You may rely on them when they support an optional feature
Apache projects can rely on components under prohibited licenses if the component is only needed
for optional features. When doing so, a project shall provide the user with instructions on how
to obtain and install the non-included work. Optional means that the component is not required for
standard use of the product or for the product to achieve a desirable level of quality. The question to
ask yourself in this situation is:
"Will the majority of users want to use my product without adding the optional components?"
FAQ:
Does it matter what platform an Apache product is created to work with?
It does not matter, unless the terms for that platform affect
the Apache product's licensing. For example, creating a product that
runs on Windows or Java, uses a web service such as Google Services or
Yahoo Search, or is a plugin for a product such as JBoss or JIRA is fine, whereas
creating a Linux kernel module is not fine because the Apache product
itself would have to be licensed under something other than the Apache License, version 2.0.
Note that this does not mean you can redistribute the platform code itself. That of course
depends on the licensing of said code. If you have any doubts as to whether the licensing
of the platform would affect the Apache code, check the legal-discuss@
archives to see if it has come up before, and if not email legal-discuss@ to find out.

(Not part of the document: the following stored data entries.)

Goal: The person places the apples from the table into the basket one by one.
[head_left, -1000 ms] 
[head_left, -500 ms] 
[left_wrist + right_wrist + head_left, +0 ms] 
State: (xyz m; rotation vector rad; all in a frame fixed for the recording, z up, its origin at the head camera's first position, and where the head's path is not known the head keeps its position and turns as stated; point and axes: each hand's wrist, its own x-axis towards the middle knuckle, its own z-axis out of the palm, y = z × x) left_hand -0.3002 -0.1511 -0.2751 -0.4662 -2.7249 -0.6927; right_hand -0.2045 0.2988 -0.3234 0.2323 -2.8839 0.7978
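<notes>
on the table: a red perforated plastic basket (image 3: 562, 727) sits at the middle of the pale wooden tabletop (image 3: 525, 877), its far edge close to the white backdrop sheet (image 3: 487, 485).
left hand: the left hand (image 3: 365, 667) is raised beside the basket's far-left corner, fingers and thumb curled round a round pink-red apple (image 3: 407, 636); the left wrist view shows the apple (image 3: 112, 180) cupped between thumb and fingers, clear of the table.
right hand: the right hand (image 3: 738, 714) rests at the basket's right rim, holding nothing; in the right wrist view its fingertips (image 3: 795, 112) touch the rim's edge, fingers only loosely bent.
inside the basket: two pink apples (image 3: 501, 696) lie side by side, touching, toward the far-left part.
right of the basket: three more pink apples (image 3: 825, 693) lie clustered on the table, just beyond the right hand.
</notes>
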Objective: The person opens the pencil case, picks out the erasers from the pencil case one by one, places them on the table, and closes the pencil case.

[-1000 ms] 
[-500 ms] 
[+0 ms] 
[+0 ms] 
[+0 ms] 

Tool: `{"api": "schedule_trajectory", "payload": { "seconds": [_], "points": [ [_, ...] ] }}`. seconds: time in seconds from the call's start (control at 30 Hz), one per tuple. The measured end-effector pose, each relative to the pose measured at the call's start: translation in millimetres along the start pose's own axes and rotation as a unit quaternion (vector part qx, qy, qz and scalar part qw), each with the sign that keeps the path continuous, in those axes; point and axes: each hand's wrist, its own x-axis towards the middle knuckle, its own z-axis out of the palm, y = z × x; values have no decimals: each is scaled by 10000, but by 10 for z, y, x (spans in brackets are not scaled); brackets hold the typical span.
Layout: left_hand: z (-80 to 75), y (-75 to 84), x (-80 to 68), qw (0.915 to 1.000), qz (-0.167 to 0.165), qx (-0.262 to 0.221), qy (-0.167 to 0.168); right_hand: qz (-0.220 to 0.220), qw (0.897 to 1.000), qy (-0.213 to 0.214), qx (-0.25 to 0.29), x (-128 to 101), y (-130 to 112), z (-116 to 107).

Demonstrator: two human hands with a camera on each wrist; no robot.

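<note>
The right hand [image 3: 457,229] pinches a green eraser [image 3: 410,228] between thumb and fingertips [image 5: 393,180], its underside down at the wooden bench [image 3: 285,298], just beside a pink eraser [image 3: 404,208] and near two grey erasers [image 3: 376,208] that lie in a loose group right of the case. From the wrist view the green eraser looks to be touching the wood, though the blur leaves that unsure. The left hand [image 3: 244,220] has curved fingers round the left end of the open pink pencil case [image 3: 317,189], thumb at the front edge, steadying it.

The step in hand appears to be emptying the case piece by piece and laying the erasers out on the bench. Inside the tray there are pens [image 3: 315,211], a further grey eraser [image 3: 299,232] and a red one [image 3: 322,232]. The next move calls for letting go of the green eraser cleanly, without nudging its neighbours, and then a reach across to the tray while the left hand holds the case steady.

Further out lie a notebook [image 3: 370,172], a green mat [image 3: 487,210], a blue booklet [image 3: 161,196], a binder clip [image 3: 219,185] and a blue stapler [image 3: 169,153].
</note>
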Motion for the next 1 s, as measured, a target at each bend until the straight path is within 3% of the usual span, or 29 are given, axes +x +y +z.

Is IP clearance required for library dependencies?
No.
IP clearance
is used to import code bases from outside Apache for future development here.
How should I handle a work when there is a choice of license?
When including that work's licensing, state which license you are using and include only the license that you have chosen. Prefer
Category A to Category B to Category X. You don't need to modify the
work itself if, for example, it mentions the various licensing options
in the source headers.
What Are Required Third-party Notices?
When a release contains third party works, the licenses covering those works may ask that you inform consumers in certain specific fashions. These
third party notices
vary from license to license. Apache releases should contain a copy of each license, usually contained in the LICENSE document. For many licenses this is a sufficient notice. Some licenses require some additional notice. In many cases, you can include this notice within the dependent artifact.
required third-party notice
is any third party notice which the above cases don't cover.
See
Bundling Other ASF Products
for a note on required notices when a release contains another Apache product.